§ ASSIGNED TASK
The lines from the start of the listing through the line containing "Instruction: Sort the" should be printed exactly, and no other lines should be printed.
RECORDS FOR THIS EXERCISE Block Start
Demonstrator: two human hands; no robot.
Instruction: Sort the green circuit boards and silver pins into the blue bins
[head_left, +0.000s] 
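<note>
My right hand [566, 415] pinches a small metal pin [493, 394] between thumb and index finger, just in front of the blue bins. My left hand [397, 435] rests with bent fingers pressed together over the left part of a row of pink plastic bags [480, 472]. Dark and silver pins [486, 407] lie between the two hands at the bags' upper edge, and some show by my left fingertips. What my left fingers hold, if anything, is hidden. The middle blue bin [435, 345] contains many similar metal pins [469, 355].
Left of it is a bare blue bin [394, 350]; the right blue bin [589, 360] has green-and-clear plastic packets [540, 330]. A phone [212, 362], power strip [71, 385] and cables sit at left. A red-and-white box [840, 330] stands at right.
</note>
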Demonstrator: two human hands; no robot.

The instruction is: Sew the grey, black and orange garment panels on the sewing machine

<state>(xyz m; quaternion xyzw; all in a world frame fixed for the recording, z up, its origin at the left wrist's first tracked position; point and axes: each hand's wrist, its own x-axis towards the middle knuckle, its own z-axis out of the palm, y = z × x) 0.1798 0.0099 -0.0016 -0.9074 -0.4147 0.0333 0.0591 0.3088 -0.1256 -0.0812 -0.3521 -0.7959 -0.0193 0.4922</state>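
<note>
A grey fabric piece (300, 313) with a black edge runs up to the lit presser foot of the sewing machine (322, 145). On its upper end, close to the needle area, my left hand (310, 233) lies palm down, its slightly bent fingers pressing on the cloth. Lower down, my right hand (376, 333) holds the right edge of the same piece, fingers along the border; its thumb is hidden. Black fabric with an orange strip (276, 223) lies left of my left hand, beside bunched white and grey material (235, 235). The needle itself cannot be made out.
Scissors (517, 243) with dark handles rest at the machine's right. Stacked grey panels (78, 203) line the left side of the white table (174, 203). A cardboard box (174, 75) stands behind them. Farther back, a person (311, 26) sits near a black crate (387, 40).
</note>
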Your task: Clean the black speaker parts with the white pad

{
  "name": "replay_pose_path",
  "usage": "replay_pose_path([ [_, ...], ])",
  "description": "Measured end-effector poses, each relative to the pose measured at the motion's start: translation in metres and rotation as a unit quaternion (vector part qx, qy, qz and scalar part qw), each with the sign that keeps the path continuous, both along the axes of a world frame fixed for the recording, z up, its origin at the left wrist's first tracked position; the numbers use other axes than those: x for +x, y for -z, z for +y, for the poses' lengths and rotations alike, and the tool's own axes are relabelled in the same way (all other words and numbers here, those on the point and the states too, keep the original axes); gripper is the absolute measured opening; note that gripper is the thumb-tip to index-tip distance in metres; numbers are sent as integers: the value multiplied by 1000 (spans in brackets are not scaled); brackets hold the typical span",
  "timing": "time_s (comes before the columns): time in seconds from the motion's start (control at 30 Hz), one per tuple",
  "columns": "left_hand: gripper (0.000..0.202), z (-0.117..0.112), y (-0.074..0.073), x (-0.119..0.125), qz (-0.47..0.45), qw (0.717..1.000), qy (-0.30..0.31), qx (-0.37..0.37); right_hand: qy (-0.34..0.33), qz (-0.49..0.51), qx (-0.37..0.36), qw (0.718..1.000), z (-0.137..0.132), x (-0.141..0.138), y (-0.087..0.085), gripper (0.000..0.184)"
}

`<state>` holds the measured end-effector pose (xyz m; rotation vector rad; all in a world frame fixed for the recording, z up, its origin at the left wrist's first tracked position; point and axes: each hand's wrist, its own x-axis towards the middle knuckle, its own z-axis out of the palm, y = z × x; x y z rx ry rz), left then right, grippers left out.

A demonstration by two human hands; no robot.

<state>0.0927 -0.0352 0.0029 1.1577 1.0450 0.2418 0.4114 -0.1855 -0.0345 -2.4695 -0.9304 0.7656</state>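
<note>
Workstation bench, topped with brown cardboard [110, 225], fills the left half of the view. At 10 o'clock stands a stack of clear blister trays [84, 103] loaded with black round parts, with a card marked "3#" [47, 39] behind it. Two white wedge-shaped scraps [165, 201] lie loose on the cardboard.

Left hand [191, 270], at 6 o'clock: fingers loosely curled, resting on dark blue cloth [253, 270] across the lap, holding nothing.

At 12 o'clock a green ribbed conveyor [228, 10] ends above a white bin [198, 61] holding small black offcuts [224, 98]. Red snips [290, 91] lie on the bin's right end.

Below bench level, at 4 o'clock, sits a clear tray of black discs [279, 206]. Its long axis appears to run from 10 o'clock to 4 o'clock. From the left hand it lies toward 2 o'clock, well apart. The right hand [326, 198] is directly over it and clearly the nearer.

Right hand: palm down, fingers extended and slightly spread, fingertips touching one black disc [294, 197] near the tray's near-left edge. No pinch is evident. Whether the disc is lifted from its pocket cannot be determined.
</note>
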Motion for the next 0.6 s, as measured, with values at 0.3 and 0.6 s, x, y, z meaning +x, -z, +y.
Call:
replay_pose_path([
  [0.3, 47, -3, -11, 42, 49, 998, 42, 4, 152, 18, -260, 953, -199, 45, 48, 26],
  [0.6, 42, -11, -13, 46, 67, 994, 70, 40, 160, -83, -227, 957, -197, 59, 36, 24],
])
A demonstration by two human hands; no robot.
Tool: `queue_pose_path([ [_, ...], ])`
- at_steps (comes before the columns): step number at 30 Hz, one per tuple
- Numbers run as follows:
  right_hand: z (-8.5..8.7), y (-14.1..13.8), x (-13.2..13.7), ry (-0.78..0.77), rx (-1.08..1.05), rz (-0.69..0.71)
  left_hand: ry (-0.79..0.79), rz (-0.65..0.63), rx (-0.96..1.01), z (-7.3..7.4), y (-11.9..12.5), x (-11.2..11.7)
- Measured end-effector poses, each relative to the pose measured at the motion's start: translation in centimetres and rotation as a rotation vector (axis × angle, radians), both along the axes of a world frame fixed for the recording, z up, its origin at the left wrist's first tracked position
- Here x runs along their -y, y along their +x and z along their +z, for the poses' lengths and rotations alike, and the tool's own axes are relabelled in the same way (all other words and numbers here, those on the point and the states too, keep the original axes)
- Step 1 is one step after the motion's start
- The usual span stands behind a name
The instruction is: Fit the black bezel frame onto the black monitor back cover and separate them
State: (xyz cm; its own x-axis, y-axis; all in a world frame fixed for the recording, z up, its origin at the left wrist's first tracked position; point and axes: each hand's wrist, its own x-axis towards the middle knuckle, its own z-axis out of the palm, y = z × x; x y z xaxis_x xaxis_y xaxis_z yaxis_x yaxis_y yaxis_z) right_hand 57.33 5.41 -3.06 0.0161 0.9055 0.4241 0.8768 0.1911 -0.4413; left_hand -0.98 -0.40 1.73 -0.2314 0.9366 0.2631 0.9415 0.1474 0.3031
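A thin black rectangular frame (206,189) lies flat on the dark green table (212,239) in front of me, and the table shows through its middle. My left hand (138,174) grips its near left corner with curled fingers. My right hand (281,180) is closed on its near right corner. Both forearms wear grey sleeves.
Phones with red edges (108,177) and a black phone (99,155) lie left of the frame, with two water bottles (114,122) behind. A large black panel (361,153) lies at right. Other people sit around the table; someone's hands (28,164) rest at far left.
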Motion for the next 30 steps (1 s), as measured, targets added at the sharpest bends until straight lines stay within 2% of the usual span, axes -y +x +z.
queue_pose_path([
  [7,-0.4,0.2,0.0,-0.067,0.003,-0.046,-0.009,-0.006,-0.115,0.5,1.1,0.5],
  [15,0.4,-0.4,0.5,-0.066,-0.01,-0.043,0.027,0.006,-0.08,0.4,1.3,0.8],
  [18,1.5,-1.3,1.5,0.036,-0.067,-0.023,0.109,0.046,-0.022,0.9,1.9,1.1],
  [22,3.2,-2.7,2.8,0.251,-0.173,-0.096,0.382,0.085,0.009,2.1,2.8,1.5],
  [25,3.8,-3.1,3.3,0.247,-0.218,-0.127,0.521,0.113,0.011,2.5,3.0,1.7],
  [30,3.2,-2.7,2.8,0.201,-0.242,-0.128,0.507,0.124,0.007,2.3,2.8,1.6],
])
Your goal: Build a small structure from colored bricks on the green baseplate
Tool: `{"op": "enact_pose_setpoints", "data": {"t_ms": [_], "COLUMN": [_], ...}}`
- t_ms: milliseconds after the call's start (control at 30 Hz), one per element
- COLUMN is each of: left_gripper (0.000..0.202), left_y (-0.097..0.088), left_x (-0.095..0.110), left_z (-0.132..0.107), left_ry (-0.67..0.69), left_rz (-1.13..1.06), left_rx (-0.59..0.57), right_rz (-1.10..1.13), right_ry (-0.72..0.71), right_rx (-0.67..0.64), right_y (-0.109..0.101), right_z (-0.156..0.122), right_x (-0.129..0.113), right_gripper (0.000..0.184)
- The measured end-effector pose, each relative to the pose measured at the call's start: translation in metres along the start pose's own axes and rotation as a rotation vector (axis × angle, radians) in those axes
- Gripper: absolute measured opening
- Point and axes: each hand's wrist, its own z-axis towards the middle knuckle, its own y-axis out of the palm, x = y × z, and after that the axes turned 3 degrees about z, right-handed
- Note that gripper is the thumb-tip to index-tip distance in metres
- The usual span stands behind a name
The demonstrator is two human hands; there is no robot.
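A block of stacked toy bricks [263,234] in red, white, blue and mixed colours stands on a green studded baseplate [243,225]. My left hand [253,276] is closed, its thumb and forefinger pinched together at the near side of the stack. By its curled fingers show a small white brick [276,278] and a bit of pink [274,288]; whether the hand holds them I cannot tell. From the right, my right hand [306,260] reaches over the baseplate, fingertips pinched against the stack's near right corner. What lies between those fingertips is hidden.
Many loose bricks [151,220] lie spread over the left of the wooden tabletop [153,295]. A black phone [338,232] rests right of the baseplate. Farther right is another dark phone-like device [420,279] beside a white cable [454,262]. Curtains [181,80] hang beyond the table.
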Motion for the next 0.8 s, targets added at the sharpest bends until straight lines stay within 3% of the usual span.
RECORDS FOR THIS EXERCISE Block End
§ WRITTEN ANSWER
Demonstrator: two human hands; no robot.
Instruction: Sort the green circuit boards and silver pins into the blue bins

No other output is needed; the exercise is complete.